Transformación genética de Phalaenopsis amabilis Blume Var. Luchia Lady (Orchidaceae) con el gen de la ß-1, 3-glucanasa

Abstract

Phalaenopsis amabilis is an orchid of great commercial importance, which has become widely cultured in different countries. Due to having slow growth rates, fungal attack and specially the infection by Fusarium oxysporum in early growth stages of P. amabilis have led to significant economic losses in the ornamental field. In the present work, transgenic seedlings of P. amabilis var. “Luchia Lady” were successfully produced by Agrobacterium tumefaciens, carrying a plasmid containing the class III β-1,3-glucanase gene PR-Q’ and selectable markers nptII and uidA. Leaf and stem segments produced Protocorm-Like-Bodies (PLB’s) in MS medium with 0.5 mg/l ANA y 1.0 mg/l GA3, containing 150 mg/l de kanamycin. Antibiotic-resistant PLB’s were cultivated individually in MS medium with 0.5 mg/l GA3 to produce well developed seedlings corresponding to 115 plant lines. Transformation of plantlets with PR-Q’ was confirmed by PCR analysis in lines 64, 69, 79 and 115, which were also positive in GUS assays. Transgenic lines showed strong levels of growth inhibition in F. oxysporum mycelium, suggesting that genetic transformation conferred resistance to Fusariosis in P. amabilis.

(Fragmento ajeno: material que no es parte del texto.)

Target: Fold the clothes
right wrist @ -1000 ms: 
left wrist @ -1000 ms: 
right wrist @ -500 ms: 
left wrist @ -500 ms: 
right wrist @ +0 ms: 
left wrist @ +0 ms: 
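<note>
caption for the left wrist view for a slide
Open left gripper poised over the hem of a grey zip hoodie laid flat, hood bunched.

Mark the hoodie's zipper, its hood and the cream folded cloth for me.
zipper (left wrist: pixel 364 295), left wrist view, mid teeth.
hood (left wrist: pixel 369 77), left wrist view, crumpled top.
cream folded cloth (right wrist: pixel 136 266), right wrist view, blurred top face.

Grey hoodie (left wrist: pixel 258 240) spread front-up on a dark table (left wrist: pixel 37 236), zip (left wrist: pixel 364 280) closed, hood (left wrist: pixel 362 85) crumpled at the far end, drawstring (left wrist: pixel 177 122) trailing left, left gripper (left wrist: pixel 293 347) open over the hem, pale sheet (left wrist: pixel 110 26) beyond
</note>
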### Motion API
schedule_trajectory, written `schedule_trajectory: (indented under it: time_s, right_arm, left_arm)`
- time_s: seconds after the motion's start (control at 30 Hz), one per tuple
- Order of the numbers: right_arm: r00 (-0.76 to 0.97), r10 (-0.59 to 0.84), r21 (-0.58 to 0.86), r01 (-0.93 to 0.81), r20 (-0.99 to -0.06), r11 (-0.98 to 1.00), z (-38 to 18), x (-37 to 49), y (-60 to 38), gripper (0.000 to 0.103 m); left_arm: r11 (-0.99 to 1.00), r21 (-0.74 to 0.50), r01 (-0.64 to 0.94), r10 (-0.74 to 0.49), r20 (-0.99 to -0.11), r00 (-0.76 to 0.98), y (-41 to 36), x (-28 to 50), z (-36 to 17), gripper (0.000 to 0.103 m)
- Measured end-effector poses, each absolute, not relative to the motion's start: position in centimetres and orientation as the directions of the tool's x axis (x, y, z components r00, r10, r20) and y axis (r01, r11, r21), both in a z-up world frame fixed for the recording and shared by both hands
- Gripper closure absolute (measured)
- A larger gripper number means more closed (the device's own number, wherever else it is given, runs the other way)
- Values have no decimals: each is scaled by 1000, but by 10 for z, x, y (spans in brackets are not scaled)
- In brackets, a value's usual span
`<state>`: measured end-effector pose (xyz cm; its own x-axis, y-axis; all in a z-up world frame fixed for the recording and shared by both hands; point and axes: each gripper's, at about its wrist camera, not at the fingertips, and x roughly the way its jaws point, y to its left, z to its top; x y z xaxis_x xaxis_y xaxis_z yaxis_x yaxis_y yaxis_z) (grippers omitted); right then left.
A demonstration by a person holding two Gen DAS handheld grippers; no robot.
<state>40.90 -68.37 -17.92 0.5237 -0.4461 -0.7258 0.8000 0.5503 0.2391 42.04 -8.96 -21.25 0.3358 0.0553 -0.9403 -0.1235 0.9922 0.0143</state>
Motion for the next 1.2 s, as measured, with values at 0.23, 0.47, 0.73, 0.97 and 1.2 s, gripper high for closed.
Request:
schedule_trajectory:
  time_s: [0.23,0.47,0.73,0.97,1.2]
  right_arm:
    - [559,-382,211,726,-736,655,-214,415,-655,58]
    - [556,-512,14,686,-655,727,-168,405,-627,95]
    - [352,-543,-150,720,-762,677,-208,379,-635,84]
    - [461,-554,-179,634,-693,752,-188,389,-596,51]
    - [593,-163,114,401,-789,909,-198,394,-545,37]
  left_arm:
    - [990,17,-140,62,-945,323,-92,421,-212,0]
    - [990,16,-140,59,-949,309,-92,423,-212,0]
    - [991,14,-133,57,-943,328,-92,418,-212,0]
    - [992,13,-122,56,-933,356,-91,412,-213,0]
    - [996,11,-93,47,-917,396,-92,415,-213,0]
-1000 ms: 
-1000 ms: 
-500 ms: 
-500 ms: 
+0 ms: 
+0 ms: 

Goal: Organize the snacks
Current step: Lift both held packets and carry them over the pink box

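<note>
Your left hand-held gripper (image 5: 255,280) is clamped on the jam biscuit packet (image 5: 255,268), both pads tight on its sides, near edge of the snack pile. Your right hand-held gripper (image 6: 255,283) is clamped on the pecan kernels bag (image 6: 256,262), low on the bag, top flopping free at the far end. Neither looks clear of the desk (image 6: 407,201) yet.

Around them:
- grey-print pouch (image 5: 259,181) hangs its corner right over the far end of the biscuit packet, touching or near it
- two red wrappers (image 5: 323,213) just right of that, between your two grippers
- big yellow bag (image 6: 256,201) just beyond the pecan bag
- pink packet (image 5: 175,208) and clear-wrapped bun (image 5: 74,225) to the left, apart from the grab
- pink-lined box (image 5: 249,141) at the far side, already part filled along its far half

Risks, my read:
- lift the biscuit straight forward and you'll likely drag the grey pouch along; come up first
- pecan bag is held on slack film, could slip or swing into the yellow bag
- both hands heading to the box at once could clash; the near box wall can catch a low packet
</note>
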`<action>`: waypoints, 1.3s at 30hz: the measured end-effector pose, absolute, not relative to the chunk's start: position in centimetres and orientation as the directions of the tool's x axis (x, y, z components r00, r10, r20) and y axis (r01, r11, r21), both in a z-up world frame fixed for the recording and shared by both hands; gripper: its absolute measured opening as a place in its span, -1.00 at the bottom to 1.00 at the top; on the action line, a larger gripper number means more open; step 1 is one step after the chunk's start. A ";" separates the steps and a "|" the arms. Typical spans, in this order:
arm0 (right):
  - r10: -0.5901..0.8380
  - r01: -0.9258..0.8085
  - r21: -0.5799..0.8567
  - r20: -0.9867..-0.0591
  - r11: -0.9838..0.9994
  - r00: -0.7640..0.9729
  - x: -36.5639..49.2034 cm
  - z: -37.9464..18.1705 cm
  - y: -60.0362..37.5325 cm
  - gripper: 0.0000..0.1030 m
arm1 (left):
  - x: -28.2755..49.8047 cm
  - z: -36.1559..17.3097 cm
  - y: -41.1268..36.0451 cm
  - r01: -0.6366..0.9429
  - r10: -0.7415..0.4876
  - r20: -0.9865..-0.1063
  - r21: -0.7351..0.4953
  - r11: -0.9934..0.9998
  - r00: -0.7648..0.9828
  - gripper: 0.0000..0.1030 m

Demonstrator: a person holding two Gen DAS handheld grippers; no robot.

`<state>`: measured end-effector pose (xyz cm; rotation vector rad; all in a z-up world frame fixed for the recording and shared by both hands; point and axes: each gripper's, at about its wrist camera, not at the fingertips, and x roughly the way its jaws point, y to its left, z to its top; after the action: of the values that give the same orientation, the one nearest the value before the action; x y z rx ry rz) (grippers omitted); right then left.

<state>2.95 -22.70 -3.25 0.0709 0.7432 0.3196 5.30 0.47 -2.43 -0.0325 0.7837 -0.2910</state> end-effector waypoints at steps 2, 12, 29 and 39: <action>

Phalaenopsis amabilis es una orquídea de gran demanda comercial alrededor del mundo, cuyo cultivo se realiza de forma masiva en diferentes países. Dado que su ciclo de vida es largo, el ataque de hongos, y particularmente la infección por Fusarium oxysporum en etapas tempranas de desarrollo ponen en riesgo la producción de esta planta de interés ornamental. En el presente trabajo, plántulas de P. amabilis var. Luchia Lady fueron transformadas por Agrobacterium tumefaciens con el gen PR-Q’, que codifica para una β-1,3-glucanasa clase III. Explantes de hojas y bases de tallo fueron sometidos a cocultivo con la cepa LBA4404 de A. tumefaciens, conteniendo el gen PR-Q´, el gen marcador nptII y el gen reportero uidA. Los explantes generaron protocormos en medio MS con 0.5 mg/l ANA y 1.0 mg/l GA3 con 150 mg/l de kanamicina como antibiótico de selección. Los protocormos resistentes a kanamicina fueron cultivados de forma individual en medio MS con 0.5 mg/l GA3 para obtener plantas bien desarrolladas, obteniendo así 115 líneas. La transformación genética fue confirmada en las líneas 64, 69, 79 y 115 mediante el análisis de la actividad histoquímica de la β- glucuronidasa, y del análisis por PCR para amplificar el gen PR-Q’. Las líneas transformadas presentaron altos niveles de inhibición en el crecimiento de micelio de F. oxysporum, lo cual sugiere que la transformación genética confirió resistencia a la fusariosis en P. amabilis.